Young, single Japanese-American women began enrolling at the College of St. Catherine and Macalester College, while others went to work as housekeepers on Summit Avenue.

"They'd come to our gift shop and my mother would teach them to grocery shop and cook American food," Hideko said. "She was outgoing and sensitive and she'd counsel the war brides who soldiers brought home."

Her mother, Yoshiko, was born in Seattle in 1910. Hideko's father was born in Japan and they emigrated to Omaha before moving to St. Paul during the Depression. U.S. law barred him from gaining U.S. citizenship.

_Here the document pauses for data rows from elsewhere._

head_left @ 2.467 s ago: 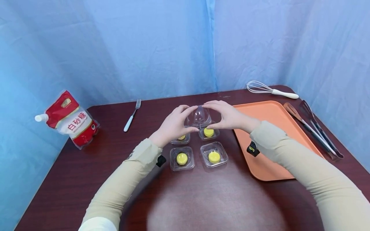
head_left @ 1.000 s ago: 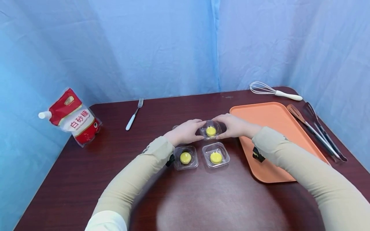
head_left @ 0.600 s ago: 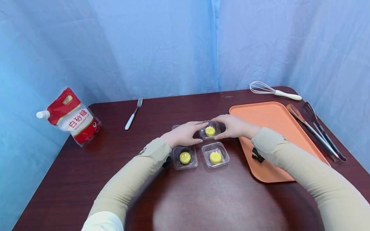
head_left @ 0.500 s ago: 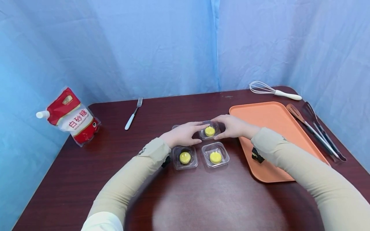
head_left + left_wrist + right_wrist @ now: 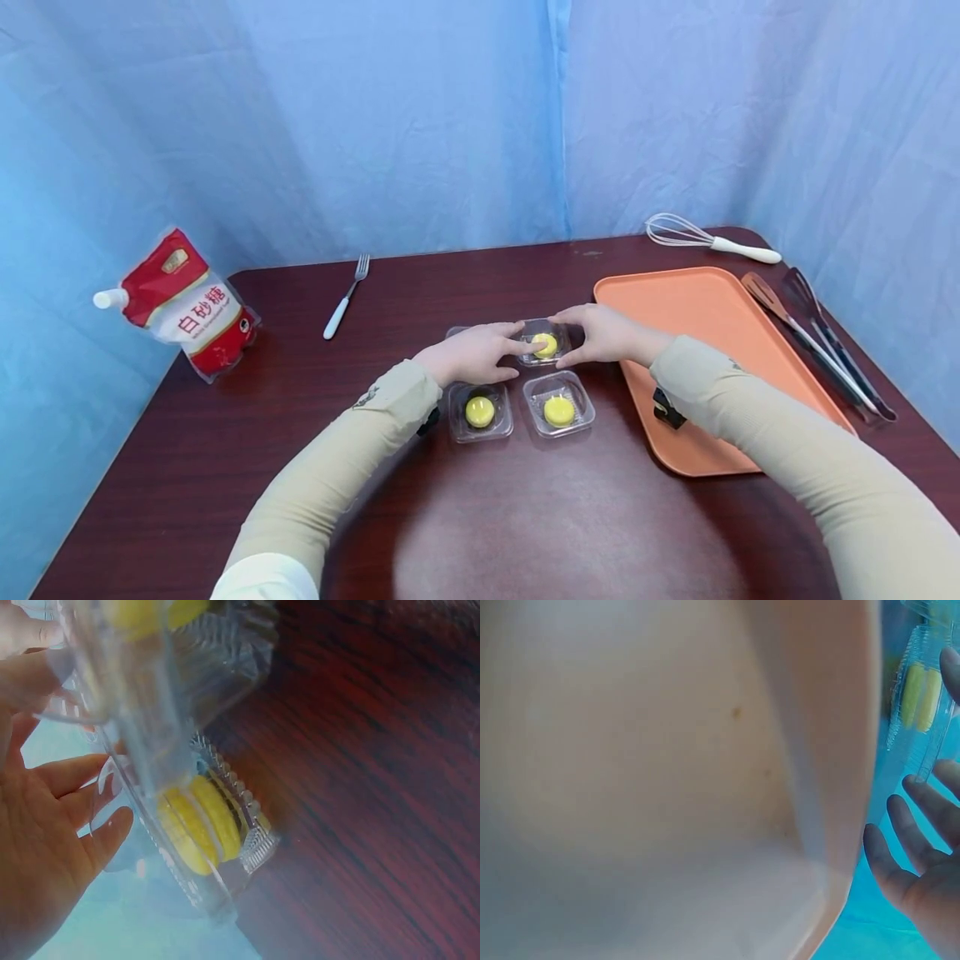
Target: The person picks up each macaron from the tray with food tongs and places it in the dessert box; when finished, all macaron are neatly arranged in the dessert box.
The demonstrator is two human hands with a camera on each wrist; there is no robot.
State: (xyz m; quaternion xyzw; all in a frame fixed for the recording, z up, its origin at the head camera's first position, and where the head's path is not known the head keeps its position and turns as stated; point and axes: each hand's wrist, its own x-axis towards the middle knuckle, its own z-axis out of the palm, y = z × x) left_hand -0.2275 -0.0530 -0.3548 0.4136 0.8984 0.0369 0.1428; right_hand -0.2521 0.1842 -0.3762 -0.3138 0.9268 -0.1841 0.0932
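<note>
Several clear plastic boxes, each visible one with a yellow macaron, stand grouped mid-table. At the back right box [image 5: 531,359], my right hand [image 5: 611,335] holds the right side between thumb and index finger. From the left, my left hand [image 5: 472,354] reaches over with its index finger stretched across the box top, above the macaron [image 5: 550,340]; its thumb stays apart from the box. Beneath that hand, the back left box is mostly hidden. The front left box [image 5: 500,428] and front right box [image 5: 579,422] stand nearer. In the left wrist view a macaron [image 5: 199,825] shows through clear plastic.
An orange tray [image 5: 690,300] lies under the right forearm. Beyond it are a brown-headed spatula [image 5: 765,292], dark tongs [image 5: 843,362] and a white whisk [image 5: 738,247]. A fork [image 5: 341,308] lies back left, near a red-and-white sugar pouch [image 5: 191,304].
The clear lid held up by both hands has come down onto the back right box. My left hand then draws slightly left, and its index finger moves over the box top.
</note>
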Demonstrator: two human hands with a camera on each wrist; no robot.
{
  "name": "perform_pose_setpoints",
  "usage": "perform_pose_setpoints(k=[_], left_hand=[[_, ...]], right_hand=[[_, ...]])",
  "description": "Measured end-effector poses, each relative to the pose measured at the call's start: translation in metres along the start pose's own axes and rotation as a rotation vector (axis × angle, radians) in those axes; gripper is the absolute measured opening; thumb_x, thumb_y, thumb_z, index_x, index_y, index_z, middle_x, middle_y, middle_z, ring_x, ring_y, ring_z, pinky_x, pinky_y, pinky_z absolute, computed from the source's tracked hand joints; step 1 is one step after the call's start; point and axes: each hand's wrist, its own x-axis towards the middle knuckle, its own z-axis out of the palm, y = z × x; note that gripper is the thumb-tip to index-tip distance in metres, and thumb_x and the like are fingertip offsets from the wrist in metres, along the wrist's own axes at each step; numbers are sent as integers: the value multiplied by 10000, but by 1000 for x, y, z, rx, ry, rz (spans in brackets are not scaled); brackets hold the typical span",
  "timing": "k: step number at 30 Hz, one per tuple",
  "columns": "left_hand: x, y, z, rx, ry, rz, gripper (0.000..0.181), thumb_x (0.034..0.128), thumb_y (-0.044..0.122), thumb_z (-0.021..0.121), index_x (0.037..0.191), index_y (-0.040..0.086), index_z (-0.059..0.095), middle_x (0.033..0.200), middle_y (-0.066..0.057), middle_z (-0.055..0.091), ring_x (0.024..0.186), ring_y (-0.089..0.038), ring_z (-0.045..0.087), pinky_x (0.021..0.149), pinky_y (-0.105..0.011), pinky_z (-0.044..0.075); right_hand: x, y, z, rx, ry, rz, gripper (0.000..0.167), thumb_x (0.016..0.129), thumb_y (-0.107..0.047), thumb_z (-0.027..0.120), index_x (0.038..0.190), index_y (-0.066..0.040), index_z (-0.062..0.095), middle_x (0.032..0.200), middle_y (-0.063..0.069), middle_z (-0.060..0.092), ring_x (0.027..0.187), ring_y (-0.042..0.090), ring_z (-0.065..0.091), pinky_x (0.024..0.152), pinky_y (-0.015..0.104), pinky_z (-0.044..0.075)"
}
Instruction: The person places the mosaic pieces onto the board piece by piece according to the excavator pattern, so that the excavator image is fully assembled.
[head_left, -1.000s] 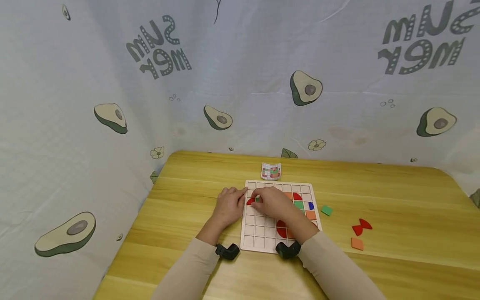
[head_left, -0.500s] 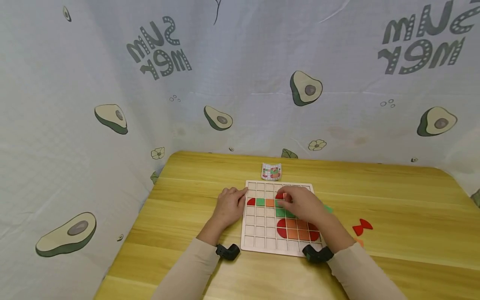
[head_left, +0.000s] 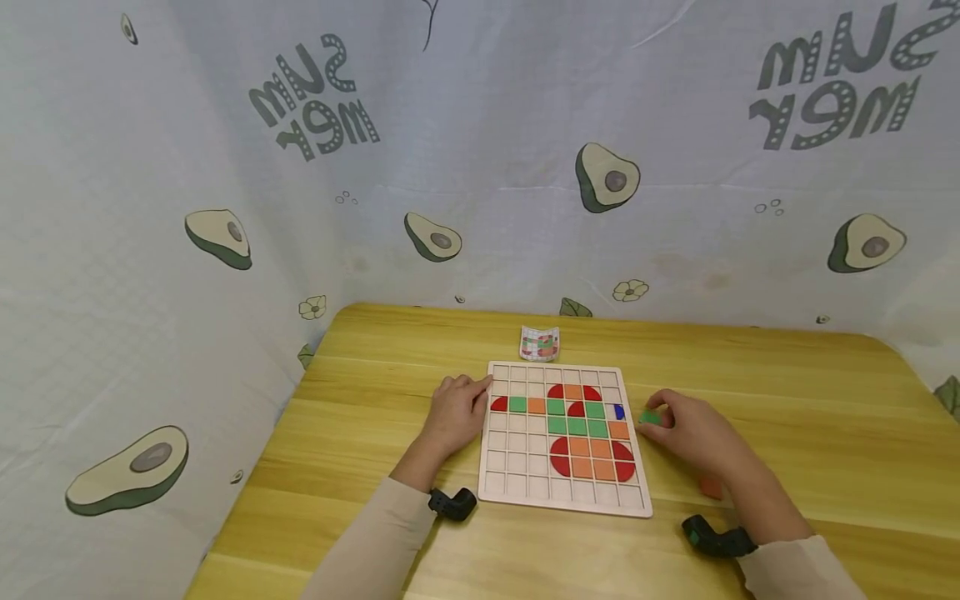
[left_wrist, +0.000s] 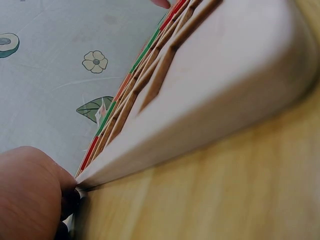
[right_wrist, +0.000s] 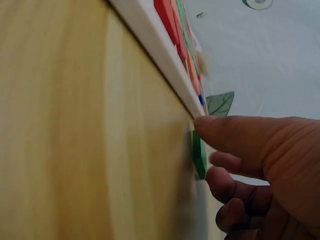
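A pale wooden grid board [head_left: 517, 487] lies on the table, with red, green, orange and blue flat pieces set in some of its squares. At its left edge rests my left hand [head_left: 453, 412], one finger stretched out to touch the rim. In the left wrist view, that hand [left_wrist: 30, 192] meets the board's side [left_wrist: 200, 120]. Just off the board's right edge, my right hand [head_left: 693, 425] pinches a green square tile [head_left: 649, 417] between thumb and fingers. The right wrist view has the green tile [right_wrist: 199, 155] standing on edge near the thumb [right_wrist: 225, 131].
A small curled pattern card [head_left: 540, 343] stands behind the board. An orange tile [head_left: 711, 487] lies partly under the right forearm. Behind the wooden table [head_left: 375, 350] hangs a pale cloth [head_left: 487, 125] printed with avocados.
My right hand has moved from over the board to its right side and now pinches the green tile. A red quarter piece sits where it was working. The left hand stays put.
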Motion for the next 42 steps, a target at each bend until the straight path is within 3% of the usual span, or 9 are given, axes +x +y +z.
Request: perform_pose_setpoints(k=[6,12,19,28,33,42], left_hand=[[0,-1,0,0,-4,-2,369,1045,212,554,1397,163,654,1066,-59,706,895,-207,534,785,-322,403],[1,-1,0,0,-6,-1,369,1045,213,553,1396,163,655,1060,-57,705,901,-210,532,789,-318,400],[1,-2,0,4,8,0,366,1041,209,557,1389,169,661,1069,-57,710,922,-217,548,777,-320,405],[0,-2,1,-3,6,7,364,1042,208,556,1388,170,662,1087,-63,713,904,-212,542,767,-320,399],[0,-2,1,9,-2,10,367,1044,216,556,1393,169,657,1076,-56,710,885,-204,533,757,-312,394],[1,0,-2,5,0,3,362,1041,209,565,1385,155,663,1053,-59,706,896,-222,541,756,-321,398]], right_hand=[[-1,11,3,-18,3,-10,343,956,-275,712,1129,11,637,796,21,562,699,173,488,627,309,385],[-1,5,2,-38,24,-42,309,960,-261,706,1115,0,649,789,3,577,697,159,492,633,301,391],[2,-37,7,-34,2,-101,319,938,-295,735,1122,-45,665,765,-2,546,679,150,474,592,279,367],[14,-99,45,-30,-37,-284,206,922,-252,756,1067,-117,703,691,-63,525,629,91,470,605,251,397],[22,-130,61,-20,-75,-314,205,924,-273,757,1080,-145,718,670,-86,532,606,75,482,599,249,409],[37,-156,85,-76,-66,-382,246,930,-240,750,1147,-123,747,665,-94,571,631,75,508,653,285,460]])
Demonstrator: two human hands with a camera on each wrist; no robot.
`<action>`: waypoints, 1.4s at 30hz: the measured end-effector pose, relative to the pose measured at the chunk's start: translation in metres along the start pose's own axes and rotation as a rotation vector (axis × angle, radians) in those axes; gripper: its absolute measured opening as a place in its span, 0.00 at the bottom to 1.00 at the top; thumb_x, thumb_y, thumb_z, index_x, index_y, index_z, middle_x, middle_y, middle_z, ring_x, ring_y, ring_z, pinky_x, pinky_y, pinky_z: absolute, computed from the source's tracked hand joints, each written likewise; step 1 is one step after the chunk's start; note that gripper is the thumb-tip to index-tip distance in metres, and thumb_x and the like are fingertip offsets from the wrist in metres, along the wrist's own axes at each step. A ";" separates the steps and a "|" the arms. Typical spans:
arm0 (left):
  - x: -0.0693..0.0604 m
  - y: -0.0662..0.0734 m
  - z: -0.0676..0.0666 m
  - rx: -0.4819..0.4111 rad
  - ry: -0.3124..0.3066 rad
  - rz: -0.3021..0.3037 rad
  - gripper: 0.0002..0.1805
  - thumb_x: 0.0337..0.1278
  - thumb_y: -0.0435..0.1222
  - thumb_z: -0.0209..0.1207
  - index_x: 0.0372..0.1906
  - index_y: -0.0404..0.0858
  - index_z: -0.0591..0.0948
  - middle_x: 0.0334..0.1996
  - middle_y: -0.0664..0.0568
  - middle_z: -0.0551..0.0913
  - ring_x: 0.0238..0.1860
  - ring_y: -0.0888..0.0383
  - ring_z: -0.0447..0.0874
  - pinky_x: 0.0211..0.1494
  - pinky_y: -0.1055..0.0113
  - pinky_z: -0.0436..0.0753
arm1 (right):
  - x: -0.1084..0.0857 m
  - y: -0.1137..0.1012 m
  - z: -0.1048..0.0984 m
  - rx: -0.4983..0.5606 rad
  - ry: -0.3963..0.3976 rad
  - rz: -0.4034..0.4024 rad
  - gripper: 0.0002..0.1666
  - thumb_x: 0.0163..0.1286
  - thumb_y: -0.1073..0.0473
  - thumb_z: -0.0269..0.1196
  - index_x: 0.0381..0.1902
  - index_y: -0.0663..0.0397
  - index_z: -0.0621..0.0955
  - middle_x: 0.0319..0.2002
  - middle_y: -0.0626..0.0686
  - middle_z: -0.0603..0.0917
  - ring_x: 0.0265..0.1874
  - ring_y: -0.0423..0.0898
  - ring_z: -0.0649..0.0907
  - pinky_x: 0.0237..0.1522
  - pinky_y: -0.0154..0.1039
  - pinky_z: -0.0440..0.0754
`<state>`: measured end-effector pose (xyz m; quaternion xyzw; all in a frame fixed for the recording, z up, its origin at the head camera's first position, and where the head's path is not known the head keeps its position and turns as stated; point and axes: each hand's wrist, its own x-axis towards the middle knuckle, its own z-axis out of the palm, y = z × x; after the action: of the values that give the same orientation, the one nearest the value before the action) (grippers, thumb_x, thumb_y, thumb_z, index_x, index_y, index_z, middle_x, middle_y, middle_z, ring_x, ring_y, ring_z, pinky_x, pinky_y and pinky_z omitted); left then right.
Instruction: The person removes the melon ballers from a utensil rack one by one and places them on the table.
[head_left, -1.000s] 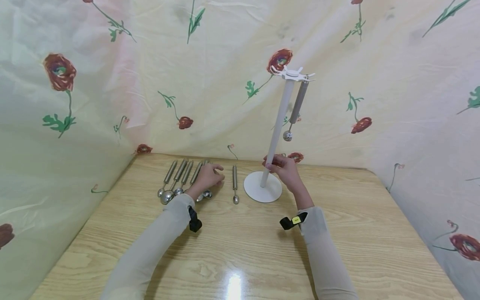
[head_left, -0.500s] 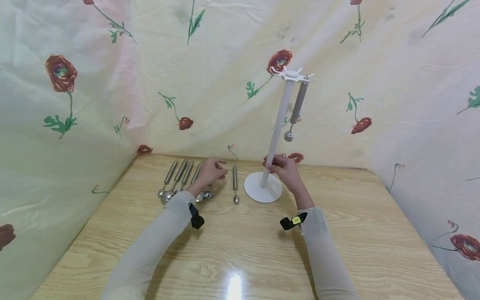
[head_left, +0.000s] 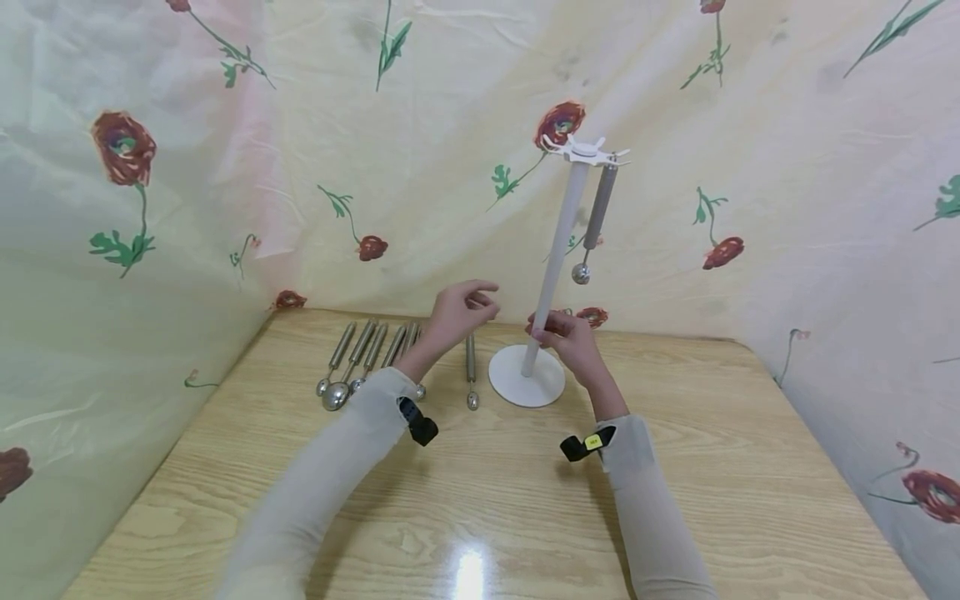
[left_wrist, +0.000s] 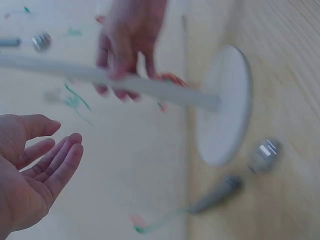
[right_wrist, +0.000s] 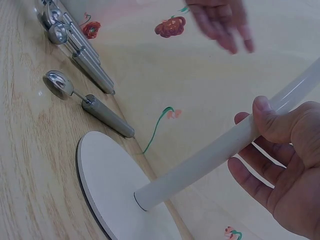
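My right hand [head_left: 576, 346] grips the lower pole of a white stand [head_left: 559, 237], thumb on one side and fingers on the other, as the right wrist view shows. The stand's round base [right_wrist: 107, 175] rests on the table, and the pole leans right in the head view. From its hooked top hangs one grey-handled scoop [head_left: 600, 208] with a small round head. My left hand [head_left: 457, 317] is in the air left of the pole, fingers loosely bent, nothing in it. Below it a single metal scoop [head_left: 471, 367] lies on the table, partly covered by the hand in the head view.
Several metal scoops [head_left: 360, 354] lie side by side at the table's back left, some hidden behind my left forearm. A flower-patterned cloth [head_left: 420, 167] rises behind the wooden table [head_left: 480, 492] and along its sides.
My left hand has lifted from beside the row of scoops and moved right and up, over the single scoop. My right hand has stayed on the pole. The hanging scoop has swung slightly.
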<state>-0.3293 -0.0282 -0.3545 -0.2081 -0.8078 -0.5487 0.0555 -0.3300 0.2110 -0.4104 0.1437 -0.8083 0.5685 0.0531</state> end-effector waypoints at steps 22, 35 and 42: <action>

"We are Americans and our loyalties are with this country," Yoshiko said after Pearl Harbor. "Our home, our children, our lives and our hearts are here. This is our country."

She lived until 93, dying in Seattle in 2003. Hideko went on to receive a sociology degree from the University of Minnesota in 1959, working at Ramsey County's welfare office. Her late husband, Richard Tachibana, worked as a probation officer and family counselor. They raised three daughters and eventually moved to Washington state. Her older brother, Toshio, went on to the U and became an anesthesiologist.

Their family story is just one in a new, free exhibit called "Courage and Compassion: Our Shared Story of the Japanese American World War II Experience." It will be on display from June 30 to Sept. 3 at the Fort Snelling visitor center.